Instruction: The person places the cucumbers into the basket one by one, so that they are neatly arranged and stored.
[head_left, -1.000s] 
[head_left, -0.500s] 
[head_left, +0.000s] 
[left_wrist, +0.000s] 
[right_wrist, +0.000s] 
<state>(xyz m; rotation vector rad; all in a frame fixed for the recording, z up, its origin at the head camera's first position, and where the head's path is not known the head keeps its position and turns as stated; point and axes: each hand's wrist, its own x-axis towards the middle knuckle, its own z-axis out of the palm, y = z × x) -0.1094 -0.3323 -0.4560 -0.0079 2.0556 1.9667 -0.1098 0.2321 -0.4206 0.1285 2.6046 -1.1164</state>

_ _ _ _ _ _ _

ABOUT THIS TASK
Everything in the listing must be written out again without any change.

RESULT OF THE TASK
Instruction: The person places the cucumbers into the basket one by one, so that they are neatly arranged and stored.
[head_left, -1.000s] 
[head_left, -0.500s] 
[head_left, +0.000s] 
[left_wrist, +0.000s] 
[right_wrist, +0.000s] 
<state>(xyz m; rotation vector rad; all in a frame fixed for the recording, z up, its origin at the head camera's first position, and where the head's path is not known the head keeps its position and turns as stated; point and axes: each hand's wrist, its own x-axis towards the middle knuckle, its own z-axis out of the palm, y = z × x) -0.1094 -0.3323 -0.4560 -0.0079 2.0556 1.9667 -0.1098 0.2321 -0.4206 0.1285 2.6046 -1.1164</state>

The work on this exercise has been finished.